In a recent interview on the K@W show on Wharton Business Radio on SiriusXM Channel 111, Mark Zandi of Moody’s Analytics noted that Trump “wants to … cut taxes, actually quite massively, so about a trillion dollars in tax cuts each and every year. And most of that goes to very high-income households. And he’s not clear about how he’s going to pay for that.”
Currently, the estate tax affects estates worth more than $5.45 million, or $10.9 million for married couples. Clinton would reduce that threshold to $3.5 million and $7 million. Trump, meanwhile, would eliminate the tax entirely.
Eliminating the estate tax would only help the wealthiest Americans, Guillen says. “There has to be some taxation of intergenerational wealth transfer,” he notes. “Otherwise, we’d get back to the situation where the rich always get richer, from one generation to the next.”
Tariffs and Trade
Trump’s America-first, hard-line approach to trade deals has been well documented, while Clinton has been critical of the North American Free Trade Agreement that her husband, Bill Clinton, signed into law more than 20 years ago. Both candidates have said they oppose the Trans-Pacific Partnership trade proposal.
But Guillen says free trade has been good for the American consumer. It’s reduced the cost of everything we buy, and improved the variety and quality of goods and services, he notes.
Free trade has benefitted people who have certain skills, while hurting those with other skills, Guillen says. It’s been particularly bad for people in the Rust Belt states, especially those in their 40s or 50s, who would have a hard time simply retiring, he adds. But that’s a relatively small slice of the workforce, he notes.
“It’s better to lock in the gains, and try to come up with programs to help those affected find new jobs,” Guillen said.
Zandi says the tariffs Trump is proposing would “be very difficult to digest” because they would mean higher prices, and it’s not clear that production would shift to the United States.

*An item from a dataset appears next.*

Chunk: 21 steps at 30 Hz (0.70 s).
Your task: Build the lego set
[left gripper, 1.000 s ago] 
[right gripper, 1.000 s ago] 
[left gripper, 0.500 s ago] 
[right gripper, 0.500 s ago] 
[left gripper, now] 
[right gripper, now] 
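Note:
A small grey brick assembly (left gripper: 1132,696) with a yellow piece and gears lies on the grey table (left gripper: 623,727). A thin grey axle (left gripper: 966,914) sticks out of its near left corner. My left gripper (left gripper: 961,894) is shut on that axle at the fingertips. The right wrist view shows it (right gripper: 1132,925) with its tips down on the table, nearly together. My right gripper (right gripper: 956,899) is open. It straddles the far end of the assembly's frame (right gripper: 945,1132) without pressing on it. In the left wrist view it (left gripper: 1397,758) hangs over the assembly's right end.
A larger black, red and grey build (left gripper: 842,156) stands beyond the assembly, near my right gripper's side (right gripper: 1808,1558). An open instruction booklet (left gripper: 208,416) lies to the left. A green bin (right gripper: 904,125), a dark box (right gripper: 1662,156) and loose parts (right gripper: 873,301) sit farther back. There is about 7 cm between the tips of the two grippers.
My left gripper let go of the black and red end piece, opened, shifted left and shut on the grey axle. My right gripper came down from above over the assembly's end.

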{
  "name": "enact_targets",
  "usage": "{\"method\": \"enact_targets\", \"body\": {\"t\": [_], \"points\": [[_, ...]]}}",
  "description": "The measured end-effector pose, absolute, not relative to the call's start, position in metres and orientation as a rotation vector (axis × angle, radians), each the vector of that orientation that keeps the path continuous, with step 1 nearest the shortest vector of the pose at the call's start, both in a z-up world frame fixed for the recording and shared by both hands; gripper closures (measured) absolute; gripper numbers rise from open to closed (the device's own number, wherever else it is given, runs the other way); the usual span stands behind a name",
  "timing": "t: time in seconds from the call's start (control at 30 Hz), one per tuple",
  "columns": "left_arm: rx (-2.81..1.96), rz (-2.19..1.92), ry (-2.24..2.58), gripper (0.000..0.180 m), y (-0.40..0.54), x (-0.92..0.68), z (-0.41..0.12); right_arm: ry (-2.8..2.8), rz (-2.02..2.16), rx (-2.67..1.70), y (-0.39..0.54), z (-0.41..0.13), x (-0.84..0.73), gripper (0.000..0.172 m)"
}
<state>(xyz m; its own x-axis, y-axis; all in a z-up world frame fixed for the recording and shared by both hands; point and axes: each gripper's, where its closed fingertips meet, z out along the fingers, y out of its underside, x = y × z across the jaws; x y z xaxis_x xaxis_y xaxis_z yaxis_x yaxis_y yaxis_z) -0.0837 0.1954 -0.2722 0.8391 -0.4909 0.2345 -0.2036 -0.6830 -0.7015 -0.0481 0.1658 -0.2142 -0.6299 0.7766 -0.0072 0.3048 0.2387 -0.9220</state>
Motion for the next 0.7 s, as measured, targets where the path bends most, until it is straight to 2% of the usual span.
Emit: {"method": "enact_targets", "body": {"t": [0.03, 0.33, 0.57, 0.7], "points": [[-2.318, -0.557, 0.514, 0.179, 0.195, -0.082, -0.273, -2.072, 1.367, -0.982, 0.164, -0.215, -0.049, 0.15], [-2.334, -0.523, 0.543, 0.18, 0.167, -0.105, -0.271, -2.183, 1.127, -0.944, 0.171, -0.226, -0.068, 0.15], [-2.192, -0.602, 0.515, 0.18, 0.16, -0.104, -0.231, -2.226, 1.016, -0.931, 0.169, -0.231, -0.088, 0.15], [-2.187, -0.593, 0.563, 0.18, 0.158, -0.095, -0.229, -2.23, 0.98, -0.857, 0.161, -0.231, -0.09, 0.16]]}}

Trump’s stance on immigration has been a big part focus of campaign media coverage, namely his pledge to build a wall on the border with Mexico, and to make that country pay for it. Guillen calls his proposals “very extreme,” noting that net migration from Mexico has come down to zero; most immigration has been from Central America, he says. NAFTA has helped make Mexico a stronger economy that has reduced illegal immigration into this country, he notes.
Zandi says passing immigration reform like what passed the Senate in 2013, and which Clinton supports, could have an energizing effect on the economy, increasing growth, expanding the tax base and helping pay for underfunded entitlement programs.
Clinton has proposed patching up some elements of Obamacare, by adding more generous coverage for prescription drugs and capping prescription drug spending, says Wharton health care management professor Mark Pauly. She’s also embraced the “public option,” as well as buying into Medicare at age 55, in response to the challenge from Bernie Sanders, he notes.
Trump proposed to abolish Obamacare and replace it with a high-deductible health insurance plan with health savings accounts, says Pauly. Americans could fully deduct their premiums from their taxes, Pauly says. For lower-income Americans, states would be given a block grant of Medicaid, and state officials would be able to choose how to use it.
The plan is ironic, because even though the regulatory burden would disappear, as well as the individual and employer mandate, the remaining plan would still look a lot like Obamacare, Pauly says.
Historically, health care has been Clinton’s issue, but she gave it only a sentence in her acceptance speech at the Democratic convention, Pauly says. Both candidates have been avoiding speaking on this topic, because they know there isn’t much to be gained by doing so, he notes.
“There’s no winning strategy, there’s only alternate ways to make people mad,” Pauly adds.